• _ASSIGNMENT_
Across the entries that follow, how many lines have the word "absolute" in them? Give only the number.

• _DATA RECORDS_
========================

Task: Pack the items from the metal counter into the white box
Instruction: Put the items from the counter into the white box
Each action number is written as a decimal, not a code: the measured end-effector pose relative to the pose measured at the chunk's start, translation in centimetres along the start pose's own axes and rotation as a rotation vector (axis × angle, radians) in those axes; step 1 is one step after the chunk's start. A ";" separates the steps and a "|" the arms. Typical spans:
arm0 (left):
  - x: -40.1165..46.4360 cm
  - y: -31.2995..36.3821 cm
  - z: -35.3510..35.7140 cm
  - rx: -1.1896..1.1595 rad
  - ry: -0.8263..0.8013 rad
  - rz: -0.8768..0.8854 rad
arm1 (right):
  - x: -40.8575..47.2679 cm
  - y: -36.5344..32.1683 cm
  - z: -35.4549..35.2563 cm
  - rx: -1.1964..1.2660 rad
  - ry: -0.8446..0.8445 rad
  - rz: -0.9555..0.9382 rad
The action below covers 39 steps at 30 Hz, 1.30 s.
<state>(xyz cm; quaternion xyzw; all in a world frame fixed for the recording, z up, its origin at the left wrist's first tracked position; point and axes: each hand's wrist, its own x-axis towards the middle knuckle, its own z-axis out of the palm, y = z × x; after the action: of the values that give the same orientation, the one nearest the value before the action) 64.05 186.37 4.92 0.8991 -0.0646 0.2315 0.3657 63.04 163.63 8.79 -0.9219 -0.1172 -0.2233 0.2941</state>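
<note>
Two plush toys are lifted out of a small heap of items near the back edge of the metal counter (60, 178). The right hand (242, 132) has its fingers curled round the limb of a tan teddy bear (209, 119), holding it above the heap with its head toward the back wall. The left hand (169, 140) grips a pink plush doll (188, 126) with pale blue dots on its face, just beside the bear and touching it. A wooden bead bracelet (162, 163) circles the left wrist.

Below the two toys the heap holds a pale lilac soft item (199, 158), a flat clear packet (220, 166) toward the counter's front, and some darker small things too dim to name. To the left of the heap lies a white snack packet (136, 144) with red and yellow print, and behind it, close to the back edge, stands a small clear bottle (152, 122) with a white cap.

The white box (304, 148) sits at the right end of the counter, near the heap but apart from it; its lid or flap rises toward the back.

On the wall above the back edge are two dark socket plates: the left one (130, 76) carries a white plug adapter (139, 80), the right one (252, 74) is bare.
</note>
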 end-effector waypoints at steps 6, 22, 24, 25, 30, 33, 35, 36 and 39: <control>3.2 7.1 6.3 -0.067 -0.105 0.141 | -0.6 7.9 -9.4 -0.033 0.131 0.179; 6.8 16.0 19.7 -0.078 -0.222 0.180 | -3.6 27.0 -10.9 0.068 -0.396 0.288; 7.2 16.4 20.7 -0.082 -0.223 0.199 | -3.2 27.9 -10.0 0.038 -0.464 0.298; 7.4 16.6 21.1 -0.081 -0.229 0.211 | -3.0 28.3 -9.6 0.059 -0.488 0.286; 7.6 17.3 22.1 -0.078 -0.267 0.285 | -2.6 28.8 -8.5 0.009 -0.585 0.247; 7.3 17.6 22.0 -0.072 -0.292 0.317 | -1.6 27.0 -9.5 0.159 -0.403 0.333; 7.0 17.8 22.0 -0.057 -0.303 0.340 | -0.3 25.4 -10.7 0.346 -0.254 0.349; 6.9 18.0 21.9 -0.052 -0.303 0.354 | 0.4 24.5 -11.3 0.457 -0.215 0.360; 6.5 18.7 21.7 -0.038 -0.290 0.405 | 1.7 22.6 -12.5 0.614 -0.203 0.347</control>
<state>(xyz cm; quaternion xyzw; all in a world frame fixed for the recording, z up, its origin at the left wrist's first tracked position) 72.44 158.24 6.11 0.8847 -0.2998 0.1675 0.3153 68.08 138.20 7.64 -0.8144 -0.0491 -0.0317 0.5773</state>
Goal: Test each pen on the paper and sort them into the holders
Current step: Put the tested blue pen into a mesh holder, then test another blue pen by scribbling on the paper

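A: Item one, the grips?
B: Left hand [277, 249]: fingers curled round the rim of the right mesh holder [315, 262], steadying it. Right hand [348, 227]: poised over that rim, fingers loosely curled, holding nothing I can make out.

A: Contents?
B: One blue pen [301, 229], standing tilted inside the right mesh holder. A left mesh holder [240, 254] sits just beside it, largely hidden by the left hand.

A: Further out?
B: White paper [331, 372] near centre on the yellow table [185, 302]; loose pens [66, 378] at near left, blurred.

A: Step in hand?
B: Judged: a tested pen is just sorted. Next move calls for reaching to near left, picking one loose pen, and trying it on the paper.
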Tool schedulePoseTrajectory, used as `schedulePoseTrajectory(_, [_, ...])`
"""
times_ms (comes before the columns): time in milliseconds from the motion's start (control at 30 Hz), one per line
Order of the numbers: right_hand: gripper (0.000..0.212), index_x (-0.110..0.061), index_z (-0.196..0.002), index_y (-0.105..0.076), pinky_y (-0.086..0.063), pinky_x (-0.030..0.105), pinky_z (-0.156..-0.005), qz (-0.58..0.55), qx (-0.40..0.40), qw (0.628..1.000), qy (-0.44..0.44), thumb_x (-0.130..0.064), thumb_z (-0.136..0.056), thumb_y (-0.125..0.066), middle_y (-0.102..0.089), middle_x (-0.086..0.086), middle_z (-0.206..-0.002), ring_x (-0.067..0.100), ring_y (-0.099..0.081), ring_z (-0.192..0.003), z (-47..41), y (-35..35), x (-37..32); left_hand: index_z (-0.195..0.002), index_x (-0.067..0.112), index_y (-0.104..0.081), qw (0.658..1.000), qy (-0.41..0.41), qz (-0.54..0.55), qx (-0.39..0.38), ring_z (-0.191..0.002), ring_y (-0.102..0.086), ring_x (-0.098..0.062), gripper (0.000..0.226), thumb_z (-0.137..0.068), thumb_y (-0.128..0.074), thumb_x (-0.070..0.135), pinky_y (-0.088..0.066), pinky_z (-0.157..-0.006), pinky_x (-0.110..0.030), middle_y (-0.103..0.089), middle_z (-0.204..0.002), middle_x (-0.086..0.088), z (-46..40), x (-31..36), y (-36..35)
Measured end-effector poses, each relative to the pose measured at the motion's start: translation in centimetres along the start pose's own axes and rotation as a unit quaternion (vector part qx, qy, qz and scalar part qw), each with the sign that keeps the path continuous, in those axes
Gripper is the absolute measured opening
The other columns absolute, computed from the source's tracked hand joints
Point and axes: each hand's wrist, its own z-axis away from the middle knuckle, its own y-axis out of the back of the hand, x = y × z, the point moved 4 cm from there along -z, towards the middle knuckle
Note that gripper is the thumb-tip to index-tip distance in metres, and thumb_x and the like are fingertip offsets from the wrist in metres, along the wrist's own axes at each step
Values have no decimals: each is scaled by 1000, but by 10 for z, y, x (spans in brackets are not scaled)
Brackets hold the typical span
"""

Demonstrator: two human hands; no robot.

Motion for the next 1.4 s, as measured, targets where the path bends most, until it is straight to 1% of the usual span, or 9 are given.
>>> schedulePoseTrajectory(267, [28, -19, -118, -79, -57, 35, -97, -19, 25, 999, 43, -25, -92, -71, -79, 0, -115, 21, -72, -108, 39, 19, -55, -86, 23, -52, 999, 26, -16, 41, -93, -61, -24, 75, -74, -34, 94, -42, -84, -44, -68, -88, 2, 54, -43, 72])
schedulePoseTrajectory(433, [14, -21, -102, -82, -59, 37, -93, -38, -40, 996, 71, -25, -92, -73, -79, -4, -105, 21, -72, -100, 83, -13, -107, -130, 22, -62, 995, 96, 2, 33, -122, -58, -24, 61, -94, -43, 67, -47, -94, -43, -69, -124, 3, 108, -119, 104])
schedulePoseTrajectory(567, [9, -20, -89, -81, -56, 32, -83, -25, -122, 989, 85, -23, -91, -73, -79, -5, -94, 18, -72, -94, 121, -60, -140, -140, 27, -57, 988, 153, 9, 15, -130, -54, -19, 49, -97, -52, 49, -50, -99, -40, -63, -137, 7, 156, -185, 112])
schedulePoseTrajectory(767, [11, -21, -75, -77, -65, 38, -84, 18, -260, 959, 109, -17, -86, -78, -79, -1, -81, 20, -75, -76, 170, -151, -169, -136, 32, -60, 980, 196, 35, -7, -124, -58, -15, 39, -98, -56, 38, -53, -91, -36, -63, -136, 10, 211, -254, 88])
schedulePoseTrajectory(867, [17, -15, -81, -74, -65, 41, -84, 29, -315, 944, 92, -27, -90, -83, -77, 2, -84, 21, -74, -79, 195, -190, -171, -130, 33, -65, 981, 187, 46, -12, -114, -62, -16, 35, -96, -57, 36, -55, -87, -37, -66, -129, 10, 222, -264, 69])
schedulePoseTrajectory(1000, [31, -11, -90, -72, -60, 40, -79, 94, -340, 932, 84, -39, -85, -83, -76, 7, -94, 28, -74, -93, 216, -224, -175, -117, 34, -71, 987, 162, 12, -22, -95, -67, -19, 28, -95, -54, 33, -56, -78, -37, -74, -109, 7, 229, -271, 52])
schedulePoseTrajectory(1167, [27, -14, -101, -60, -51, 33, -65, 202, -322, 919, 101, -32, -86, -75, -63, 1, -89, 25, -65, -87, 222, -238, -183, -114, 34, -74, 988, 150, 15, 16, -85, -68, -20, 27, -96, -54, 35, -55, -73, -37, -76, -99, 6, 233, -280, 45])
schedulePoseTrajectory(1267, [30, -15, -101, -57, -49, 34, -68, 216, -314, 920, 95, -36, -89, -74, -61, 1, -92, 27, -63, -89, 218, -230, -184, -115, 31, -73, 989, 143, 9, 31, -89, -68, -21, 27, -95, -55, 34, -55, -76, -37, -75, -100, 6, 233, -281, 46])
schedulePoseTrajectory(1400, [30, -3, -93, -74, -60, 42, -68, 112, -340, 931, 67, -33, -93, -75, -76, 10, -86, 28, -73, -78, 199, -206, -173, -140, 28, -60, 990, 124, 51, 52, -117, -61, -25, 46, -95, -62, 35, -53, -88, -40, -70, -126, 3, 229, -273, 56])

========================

• _EXERCISE ANSWER_
2